• **Exercise prompt**
Please take the records that follow and repeat exactly the lines starting with the line with "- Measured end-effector" and going on through the line with "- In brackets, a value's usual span".

[Data items]
■ ■ ■ ■

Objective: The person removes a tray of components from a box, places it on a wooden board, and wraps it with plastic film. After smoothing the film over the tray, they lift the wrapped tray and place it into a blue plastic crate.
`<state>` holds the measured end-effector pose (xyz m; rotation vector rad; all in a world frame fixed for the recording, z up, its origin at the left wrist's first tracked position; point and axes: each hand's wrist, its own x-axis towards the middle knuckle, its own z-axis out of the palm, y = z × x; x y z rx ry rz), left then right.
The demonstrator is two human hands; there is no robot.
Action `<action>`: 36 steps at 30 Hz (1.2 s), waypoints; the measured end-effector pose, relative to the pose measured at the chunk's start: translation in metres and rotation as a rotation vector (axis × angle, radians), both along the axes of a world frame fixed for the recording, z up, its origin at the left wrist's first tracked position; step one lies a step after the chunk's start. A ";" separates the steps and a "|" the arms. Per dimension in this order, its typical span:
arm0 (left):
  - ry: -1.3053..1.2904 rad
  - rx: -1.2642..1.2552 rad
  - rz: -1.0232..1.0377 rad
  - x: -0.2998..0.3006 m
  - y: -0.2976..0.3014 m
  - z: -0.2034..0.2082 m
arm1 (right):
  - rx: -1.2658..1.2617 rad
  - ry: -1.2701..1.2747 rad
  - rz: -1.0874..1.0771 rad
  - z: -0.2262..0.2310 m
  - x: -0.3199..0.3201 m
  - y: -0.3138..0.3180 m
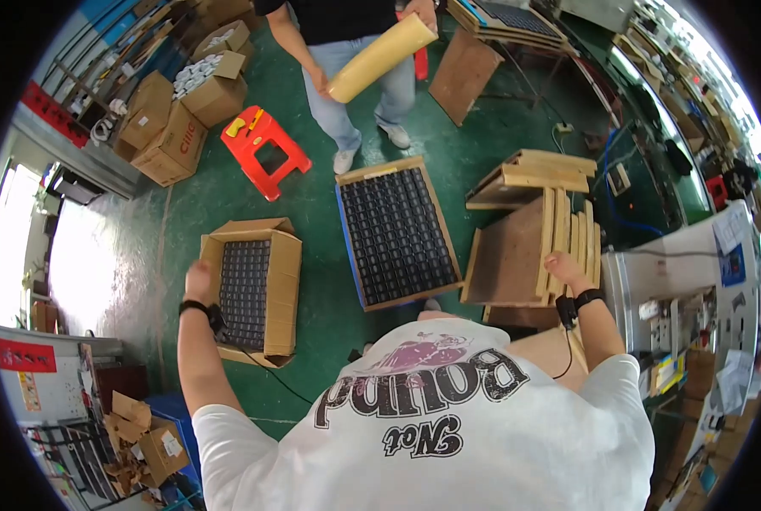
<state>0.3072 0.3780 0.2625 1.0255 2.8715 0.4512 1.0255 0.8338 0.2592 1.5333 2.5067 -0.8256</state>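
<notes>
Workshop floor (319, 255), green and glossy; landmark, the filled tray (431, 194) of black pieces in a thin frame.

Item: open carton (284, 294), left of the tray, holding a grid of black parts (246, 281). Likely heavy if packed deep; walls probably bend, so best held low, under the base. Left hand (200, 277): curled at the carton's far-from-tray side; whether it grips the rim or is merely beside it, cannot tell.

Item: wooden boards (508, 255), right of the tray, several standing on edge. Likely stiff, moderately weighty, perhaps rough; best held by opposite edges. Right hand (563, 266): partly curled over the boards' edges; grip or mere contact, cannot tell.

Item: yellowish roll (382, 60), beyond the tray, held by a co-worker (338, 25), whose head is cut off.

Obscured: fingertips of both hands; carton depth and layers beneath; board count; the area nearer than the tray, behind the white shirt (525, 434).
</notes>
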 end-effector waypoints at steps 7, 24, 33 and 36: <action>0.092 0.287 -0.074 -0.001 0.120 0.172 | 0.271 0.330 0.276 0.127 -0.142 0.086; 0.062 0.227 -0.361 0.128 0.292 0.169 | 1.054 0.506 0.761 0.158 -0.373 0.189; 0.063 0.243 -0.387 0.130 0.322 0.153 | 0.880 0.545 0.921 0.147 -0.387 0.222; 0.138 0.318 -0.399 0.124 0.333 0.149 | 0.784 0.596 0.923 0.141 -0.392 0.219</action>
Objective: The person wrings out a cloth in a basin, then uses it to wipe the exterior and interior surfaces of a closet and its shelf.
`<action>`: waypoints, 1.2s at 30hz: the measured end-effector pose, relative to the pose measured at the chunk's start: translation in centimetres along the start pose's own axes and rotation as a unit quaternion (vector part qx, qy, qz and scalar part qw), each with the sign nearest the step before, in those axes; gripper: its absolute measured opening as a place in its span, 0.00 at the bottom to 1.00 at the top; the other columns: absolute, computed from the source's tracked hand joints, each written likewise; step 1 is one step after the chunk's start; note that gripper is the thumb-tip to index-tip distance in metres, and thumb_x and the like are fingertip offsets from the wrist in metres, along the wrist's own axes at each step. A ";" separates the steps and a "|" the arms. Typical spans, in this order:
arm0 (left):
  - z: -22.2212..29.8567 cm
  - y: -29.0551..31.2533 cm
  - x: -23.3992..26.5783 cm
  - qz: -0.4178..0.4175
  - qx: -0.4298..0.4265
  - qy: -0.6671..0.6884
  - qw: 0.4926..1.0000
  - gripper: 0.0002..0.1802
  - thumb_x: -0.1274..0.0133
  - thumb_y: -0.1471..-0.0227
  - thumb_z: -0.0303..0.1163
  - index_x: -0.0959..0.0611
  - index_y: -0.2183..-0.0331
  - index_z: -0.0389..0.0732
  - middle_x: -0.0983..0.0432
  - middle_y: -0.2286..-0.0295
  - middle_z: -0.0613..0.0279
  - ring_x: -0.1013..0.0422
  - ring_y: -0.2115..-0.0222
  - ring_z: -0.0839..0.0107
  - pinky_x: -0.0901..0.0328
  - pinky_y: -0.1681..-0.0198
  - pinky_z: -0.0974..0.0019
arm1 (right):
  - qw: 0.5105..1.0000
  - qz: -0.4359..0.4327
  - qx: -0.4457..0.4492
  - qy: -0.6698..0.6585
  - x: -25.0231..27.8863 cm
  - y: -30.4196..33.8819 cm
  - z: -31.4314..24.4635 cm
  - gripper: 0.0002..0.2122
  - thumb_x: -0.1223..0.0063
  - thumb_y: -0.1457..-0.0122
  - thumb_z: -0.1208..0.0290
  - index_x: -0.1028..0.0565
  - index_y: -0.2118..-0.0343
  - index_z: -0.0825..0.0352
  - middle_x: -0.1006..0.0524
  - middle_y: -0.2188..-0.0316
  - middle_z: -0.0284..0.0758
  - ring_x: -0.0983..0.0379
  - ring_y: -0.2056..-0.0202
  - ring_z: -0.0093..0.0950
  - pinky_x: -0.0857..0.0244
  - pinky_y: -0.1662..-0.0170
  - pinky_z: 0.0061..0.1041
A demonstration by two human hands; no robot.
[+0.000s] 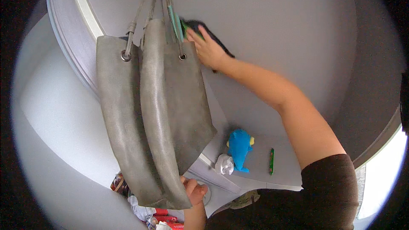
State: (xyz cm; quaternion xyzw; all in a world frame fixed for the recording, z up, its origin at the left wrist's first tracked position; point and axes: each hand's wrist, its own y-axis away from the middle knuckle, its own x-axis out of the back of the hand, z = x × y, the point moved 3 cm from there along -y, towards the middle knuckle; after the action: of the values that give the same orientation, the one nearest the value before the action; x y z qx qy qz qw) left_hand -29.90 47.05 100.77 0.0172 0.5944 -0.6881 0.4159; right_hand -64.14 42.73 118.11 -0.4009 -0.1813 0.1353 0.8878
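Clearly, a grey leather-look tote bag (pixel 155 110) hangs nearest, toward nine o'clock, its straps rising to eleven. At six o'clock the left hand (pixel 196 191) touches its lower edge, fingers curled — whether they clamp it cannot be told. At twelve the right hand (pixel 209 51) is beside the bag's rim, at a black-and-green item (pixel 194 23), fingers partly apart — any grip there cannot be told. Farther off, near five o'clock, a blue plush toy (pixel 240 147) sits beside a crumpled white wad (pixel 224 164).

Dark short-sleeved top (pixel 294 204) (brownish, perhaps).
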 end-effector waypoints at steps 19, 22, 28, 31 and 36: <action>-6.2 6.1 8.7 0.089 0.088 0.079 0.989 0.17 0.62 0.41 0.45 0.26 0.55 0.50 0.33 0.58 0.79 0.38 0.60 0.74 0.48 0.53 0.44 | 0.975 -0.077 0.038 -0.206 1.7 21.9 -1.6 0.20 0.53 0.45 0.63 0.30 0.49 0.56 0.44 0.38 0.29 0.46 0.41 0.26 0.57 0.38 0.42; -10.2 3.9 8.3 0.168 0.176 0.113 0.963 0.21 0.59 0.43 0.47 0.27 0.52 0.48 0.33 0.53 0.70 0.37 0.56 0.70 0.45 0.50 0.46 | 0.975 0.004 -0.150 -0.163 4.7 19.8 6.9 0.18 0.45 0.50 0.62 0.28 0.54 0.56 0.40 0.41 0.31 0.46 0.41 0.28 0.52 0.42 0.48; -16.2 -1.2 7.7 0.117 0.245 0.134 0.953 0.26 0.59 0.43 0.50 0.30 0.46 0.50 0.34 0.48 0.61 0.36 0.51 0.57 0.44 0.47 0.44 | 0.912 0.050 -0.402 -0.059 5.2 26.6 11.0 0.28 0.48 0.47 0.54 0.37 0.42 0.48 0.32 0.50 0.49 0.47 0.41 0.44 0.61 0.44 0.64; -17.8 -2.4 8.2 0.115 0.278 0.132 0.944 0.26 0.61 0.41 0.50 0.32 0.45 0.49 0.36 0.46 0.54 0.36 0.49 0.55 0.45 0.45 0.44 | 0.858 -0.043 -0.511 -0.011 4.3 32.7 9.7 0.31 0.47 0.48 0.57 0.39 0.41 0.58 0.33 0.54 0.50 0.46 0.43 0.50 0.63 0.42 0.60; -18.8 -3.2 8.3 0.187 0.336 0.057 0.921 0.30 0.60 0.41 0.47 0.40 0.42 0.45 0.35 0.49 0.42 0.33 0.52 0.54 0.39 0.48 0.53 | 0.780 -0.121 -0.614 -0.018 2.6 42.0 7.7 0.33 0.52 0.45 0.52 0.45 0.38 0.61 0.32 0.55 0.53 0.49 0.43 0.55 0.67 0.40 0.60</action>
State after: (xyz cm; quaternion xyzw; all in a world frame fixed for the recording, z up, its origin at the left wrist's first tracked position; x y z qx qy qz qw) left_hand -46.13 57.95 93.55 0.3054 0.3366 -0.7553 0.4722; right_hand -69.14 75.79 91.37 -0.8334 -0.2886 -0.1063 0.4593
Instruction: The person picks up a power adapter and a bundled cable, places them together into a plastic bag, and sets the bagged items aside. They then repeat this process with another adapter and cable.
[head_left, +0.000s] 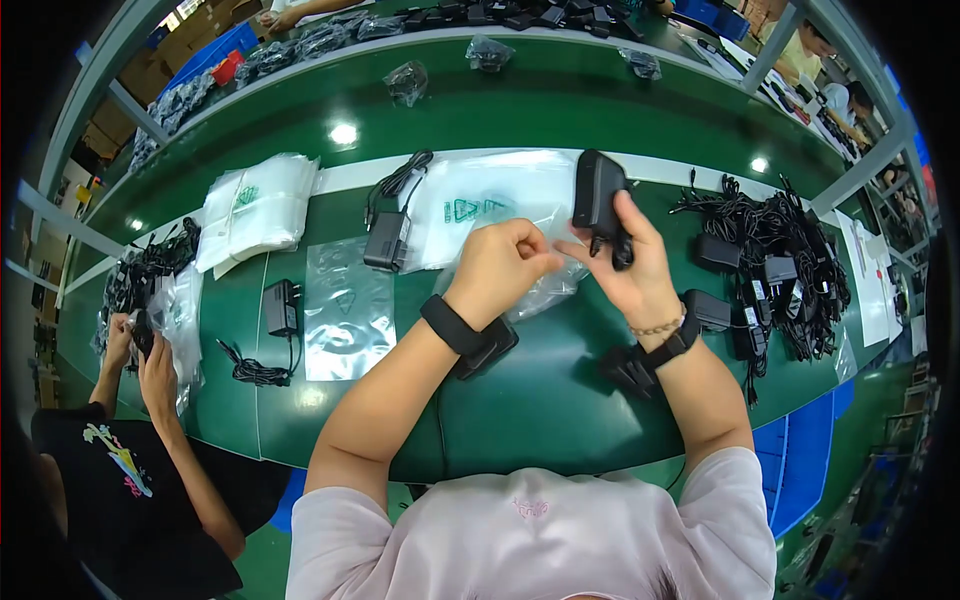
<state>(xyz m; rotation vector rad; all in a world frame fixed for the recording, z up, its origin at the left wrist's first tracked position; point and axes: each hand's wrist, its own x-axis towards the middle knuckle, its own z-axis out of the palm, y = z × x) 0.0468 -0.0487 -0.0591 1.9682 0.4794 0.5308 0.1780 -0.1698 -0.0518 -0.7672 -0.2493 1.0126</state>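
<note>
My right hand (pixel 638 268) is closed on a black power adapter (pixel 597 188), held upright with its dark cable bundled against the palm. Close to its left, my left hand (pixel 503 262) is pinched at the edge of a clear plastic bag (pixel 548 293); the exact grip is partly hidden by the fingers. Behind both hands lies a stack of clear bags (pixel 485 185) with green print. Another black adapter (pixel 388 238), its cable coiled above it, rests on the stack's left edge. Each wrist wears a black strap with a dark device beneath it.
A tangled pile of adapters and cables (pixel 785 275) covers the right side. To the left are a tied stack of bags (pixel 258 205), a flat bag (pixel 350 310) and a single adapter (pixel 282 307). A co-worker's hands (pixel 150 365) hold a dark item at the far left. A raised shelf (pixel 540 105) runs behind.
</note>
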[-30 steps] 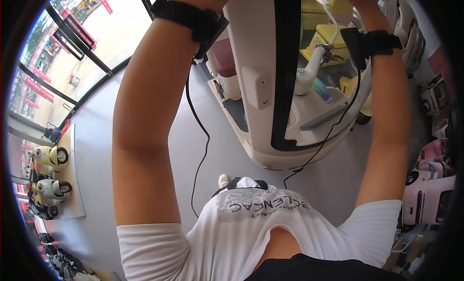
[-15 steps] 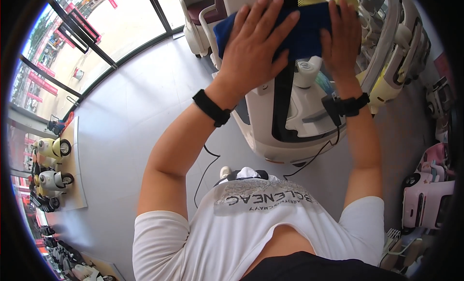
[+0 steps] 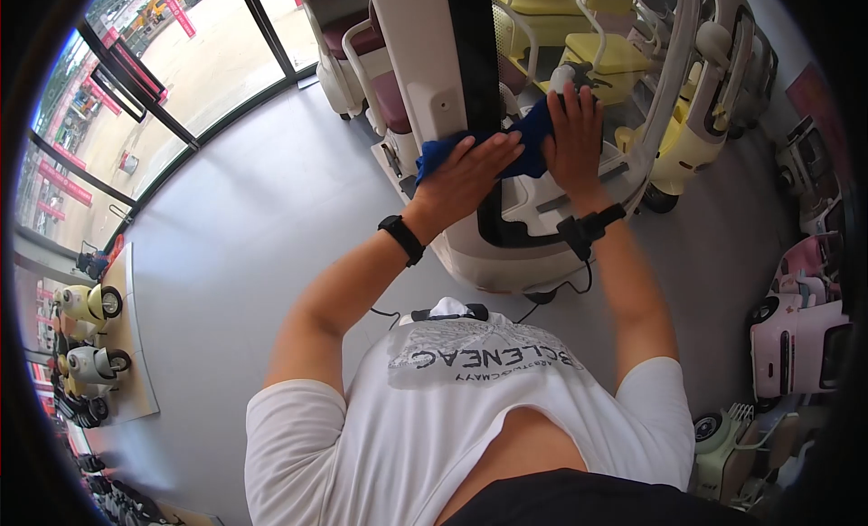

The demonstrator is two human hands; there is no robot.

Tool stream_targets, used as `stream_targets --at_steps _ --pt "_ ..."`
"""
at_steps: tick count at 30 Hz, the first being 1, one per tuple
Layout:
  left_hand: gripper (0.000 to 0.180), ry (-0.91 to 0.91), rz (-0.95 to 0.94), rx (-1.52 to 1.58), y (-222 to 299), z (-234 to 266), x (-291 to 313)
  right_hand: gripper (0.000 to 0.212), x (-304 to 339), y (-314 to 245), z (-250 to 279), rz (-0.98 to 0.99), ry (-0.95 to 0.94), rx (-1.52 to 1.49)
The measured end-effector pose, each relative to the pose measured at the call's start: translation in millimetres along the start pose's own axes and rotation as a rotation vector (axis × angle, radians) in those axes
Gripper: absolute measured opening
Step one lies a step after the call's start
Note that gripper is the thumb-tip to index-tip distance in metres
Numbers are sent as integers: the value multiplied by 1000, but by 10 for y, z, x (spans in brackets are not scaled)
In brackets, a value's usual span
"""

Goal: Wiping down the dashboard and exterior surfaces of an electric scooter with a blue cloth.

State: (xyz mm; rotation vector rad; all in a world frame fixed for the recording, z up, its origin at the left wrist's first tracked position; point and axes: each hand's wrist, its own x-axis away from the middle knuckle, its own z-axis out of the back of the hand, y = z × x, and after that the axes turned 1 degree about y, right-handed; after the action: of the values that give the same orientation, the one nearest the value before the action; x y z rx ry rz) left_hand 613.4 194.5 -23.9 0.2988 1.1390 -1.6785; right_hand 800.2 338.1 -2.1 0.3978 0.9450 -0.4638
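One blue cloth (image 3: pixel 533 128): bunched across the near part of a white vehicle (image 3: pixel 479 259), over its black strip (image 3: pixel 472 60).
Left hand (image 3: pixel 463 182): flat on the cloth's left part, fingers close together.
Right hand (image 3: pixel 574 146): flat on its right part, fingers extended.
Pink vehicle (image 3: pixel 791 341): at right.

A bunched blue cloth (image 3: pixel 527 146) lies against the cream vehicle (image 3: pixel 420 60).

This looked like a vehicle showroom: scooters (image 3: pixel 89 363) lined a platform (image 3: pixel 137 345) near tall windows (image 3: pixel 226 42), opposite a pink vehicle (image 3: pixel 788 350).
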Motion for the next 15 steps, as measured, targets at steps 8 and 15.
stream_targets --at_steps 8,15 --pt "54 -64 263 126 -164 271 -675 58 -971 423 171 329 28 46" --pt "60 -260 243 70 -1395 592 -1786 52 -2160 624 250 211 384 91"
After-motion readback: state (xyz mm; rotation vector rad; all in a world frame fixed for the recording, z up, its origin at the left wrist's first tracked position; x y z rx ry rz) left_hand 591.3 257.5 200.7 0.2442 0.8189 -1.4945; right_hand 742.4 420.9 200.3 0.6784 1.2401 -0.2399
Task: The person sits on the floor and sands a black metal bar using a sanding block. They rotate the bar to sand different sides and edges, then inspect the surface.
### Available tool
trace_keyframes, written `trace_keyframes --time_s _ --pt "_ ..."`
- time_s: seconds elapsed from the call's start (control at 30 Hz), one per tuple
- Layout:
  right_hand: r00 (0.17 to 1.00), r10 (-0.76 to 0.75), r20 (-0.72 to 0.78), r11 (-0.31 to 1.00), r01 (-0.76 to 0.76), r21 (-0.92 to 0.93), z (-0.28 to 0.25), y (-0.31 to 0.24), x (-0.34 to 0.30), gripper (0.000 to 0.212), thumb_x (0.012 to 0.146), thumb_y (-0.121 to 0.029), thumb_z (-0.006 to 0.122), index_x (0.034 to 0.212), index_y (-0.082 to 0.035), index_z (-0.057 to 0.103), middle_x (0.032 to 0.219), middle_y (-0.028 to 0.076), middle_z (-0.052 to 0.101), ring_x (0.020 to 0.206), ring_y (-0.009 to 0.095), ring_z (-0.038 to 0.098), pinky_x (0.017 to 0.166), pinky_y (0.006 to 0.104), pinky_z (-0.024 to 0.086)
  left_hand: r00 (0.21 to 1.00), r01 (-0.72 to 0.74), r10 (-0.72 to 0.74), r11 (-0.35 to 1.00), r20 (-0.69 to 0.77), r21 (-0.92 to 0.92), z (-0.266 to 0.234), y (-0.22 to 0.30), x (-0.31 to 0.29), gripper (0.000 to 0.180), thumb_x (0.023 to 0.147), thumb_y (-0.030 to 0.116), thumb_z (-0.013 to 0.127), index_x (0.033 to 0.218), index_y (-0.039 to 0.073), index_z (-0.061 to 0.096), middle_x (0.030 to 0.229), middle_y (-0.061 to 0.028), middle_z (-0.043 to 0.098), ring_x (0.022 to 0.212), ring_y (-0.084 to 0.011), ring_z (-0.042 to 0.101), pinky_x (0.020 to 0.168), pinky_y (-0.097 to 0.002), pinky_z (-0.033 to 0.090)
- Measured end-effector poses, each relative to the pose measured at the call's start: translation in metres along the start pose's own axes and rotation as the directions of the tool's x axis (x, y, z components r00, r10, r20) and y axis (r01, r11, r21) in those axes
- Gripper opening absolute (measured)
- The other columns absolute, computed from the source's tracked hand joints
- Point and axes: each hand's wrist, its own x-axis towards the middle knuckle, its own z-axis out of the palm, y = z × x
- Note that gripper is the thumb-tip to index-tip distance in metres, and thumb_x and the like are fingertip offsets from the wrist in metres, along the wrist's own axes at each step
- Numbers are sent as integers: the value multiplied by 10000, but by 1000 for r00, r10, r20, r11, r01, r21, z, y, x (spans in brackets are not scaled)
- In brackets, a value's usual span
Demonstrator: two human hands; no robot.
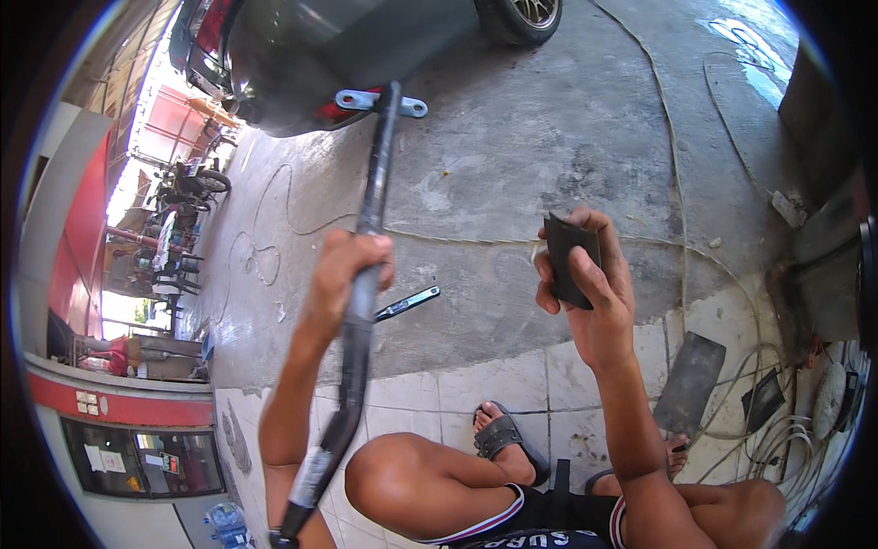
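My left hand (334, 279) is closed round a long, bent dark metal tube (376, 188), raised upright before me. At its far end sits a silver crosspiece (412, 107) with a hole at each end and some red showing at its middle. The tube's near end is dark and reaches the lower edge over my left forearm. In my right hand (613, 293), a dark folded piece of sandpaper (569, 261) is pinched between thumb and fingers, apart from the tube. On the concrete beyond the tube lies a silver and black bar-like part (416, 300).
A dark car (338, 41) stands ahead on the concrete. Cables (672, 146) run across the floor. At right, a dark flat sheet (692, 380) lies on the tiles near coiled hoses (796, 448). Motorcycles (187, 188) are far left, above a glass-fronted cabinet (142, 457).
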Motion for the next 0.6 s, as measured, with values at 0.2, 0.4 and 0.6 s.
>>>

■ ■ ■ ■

• **The answer**
- Measured end-effector poses, each relative to the pose measured at the call's start: translation in metres along the start pose's own axes and rotation as the directions of the tool's x axis (x, y, z components r00, r10, r20) and y axis (r01, r11, r21) in those axes
- Gripper opening absolute (measured)
- The other columns absolute, computed from the source's tracked hand joints
- Point and axes: each hand's wrist, its own x-axis towards the middle knuckle, its own z-axis out of the palm, y = z × x
- Note that gripper is the thumb-tip to index-tip distance in metres, and thumb_x and the like are fingertip offsets from the wrist in metres, along the wrist's own axes at each step
- Numbers are sent as integers: the value multiplied by 10000, but by 1000 for r00, r10, r20, r11, r01, r21, z, y, x (spans in brackets are not scaled)
- In brackets, a value's usual span

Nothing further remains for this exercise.